Success rates for catheter ablation therapy in persistent atrial fibrillation (AF) remain low, in part due to the complex interplay of anatomical, structural and functional factors that contribute to arrhythmia initiation and maintenance. Clinically, it is difficult to isolate the individual contribution of each factor. Patient-specific biophysical models offer a physiology- and physics-constrained framework to simulate AF inducibility and predict responses to multiple treatment strategies for an individual. In parallel, large-scale in silico trials allow for assessment of treatment efficacy across virtual populations.
To translate these cardiac computational models from the research environment to the clinic, models must be constructed quickly, reproducibly and at scale. We previously introduced atrialmtk, an open-source pipeline for building anatomically detailed atrial models from imaging or electroanatomic mapping (EAM) data. This platform generates atrial meshes with regional labelling, fibre architecture, and transmural wall variation. It is user-friendly, cross-platform compatible, and scalable, as demonstrated by its application to a cohort of 1000 geometries for population-based in silico studies.
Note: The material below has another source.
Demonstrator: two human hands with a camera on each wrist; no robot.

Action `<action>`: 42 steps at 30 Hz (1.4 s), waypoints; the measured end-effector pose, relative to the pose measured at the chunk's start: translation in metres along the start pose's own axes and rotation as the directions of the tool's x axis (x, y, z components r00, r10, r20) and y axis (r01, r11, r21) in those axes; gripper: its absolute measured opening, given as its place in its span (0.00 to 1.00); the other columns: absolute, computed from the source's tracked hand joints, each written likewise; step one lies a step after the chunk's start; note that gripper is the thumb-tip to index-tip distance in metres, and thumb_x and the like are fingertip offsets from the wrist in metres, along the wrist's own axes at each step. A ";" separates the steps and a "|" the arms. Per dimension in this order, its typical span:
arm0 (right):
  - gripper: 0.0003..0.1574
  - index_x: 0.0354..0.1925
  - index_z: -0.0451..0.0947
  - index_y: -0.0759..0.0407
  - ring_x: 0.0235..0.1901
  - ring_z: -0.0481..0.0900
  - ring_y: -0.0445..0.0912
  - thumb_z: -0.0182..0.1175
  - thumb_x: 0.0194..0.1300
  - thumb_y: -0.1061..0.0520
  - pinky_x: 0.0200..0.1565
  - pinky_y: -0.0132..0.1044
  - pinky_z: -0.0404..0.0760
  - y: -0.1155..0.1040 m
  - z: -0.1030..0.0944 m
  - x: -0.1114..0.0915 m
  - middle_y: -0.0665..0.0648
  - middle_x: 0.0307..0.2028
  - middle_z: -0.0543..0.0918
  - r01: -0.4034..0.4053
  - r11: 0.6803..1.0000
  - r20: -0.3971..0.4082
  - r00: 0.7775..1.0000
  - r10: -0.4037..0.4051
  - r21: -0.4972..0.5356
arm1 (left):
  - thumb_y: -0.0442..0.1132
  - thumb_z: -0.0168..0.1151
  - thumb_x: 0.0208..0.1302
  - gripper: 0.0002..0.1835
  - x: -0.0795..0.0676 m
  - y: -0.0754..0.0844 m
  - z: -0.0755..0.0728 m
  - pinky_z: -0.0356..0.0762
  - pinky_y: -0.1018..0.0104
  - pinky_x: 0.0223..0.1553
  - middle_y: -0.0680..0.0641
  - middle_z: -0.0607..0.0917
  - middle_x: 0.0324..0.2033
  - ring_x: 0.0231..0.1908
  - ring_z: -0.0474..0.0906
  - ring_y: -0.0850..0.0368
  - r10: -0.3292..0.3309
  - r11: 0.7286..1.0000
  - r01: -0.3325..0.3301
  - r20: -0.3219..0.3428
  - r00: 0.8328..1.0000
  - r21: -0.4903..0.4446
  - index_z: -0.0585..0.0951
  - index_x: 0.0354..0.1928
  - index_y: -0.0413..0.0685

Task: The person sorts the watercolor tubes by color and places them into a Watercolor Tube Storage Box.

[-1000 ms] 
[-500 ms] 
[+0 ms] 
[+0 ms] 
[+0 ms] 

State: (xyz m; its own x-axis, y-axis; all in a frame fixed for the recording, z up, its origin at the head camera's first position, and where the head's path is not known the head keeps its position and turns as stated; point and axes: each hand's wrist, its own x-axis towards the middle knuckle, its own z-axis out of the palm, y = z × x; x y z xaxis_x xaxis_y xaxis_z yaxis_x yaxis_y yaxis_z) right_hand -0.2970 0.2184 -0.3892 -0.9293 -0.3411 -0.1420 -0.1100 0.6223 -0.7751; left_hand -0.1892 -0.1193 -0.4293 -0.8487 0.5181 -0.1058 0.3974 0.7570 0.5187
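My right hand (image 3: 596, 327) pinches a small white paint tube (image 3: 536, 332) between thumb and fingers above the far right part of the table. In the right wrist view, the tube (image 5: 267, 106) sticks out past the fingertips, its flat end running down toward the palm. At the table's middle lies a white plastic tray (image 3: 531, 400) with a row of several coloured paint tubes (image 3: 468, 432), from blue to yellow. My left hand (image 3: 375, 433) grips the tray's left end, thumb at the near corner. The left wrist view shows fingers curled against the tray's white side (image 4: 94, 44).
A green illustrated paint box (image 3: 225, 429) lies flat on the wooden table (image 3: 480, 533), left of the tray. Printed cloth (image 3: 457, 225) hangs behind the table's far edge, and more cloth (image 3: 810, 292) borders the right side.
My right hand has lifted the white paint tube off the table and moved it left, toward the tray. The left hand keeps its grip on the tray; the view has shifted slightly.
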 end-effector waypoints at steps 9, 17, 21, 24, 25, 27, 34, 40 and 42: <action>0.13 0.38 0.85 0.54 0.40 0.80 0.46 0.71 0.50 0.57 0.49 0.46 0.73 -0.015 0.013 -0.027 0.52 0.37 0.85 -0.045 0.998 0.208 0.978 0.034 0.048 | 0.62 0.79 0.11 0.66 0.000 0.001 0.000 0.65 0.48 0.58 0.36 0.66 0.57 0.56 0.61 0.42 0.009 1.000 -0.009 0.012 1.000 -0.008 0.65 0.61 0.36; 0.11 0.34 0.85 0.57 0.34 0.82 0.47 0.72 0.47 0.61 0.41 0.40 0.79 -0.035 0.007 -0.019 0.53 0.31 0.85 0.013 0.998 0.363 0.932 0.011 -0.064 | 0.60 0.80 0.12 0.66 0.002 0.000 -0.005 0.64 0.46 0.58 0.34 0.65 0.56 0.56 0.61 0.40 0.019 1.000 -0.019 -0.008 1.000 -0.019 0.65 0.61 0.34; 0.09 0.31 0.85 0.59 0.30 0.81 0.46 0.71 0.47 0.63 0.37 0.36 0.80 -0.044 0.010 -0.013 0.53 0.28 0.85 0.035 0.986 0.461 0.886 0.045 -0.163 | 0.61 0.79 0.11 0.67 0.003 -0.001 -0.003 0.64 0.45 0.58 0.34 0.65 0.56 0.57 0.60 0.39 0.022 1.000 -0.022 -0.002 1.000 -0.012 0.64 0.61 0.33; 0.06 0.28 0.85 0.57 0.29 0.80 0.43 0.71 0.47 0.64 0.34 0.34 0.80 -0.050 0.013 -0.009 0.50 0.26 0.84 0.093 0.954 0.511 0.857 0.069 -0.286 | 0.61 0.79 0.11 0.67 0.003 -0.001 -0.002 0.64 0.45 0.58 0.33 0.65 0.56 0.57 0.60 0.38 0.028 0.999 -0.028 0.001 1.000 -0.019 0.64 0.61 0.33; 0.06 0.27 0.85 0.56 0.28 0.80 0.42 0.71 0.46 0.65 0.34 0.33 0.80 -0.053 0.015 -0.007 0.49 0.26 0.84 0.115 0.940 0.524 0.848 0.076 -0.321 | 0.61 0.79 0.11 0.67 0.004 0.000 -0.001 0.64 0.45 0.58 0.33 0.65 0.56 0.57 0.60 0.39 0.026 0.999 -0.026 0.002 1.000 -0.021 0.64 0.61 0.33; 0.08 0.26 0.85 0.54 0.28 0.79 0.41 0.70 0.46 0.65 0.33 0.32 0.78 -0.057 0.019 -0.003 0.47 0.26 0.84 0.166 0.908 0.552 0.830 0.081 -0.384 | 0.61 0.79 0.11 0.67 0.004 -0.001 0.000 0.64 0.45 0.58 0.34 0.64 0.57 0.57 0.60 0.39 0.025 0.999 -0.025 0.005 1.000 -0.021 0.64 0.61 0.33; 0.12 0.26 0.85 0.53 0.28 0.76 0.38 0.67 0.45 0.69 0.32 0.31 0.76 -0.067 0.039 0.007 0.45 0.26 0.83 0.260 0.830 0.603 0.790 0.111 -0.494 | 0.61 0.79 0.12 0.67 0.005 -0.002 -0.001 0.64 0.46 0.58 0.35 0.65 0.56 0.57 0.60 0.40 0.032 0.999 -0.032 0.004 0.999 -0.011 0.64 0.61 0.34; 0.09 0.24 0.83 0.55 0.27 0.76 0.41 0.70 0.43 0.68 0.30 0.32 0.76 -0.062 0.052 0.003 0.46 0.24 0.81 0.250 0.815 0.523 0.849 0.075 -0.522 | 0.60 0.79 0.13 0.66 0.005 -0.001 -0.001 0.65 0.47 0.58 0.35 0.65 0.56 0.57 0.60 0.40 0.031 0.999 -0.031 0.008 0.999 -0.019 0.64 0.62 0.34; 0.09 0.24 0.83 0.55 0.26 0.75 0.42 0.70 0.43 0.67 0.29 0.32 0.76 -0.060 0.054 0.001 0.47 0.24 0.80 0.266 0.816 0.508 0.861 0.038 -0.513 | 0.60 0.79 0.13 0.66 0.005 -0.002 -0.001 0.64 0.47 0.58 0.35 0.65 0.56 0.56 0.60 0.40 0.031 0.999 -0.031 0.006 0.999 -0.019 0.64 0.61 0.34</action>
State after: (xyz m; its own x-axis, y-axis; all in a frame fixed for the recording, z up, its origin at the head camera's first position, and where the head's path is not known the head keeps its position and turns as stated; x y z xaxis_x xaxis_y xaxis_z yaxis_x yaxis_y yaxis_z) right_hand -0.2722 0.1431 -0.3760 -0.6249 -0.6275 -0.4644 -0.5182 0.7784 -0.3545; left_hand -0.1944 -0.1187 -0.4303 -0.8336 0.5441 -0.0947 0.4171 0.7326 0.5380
Anatomical atrial models may be further personalised to incorporate structural and functional information from imaging or EAM data; however, it is challenging to determine the optimal methodology for this personalisation. Here we utilise atrialmtk to build anatomical models from imaging and EAM data and then compare different methods of model calibration as follows. For LGE-MRI data personalisation, we compare different types of fibrotic remodelling including conduction slowing and replacement fibrosis (percolation). For EAM-based calibration, we compare conduction velocity calibration from local activation time maps collected at different pacing cycle lengths to personalisation approaches based on bipolar voltage or omnipolar voltage maps. Finally, we demonstrate methodologies for calibrating to AF cycle length maps.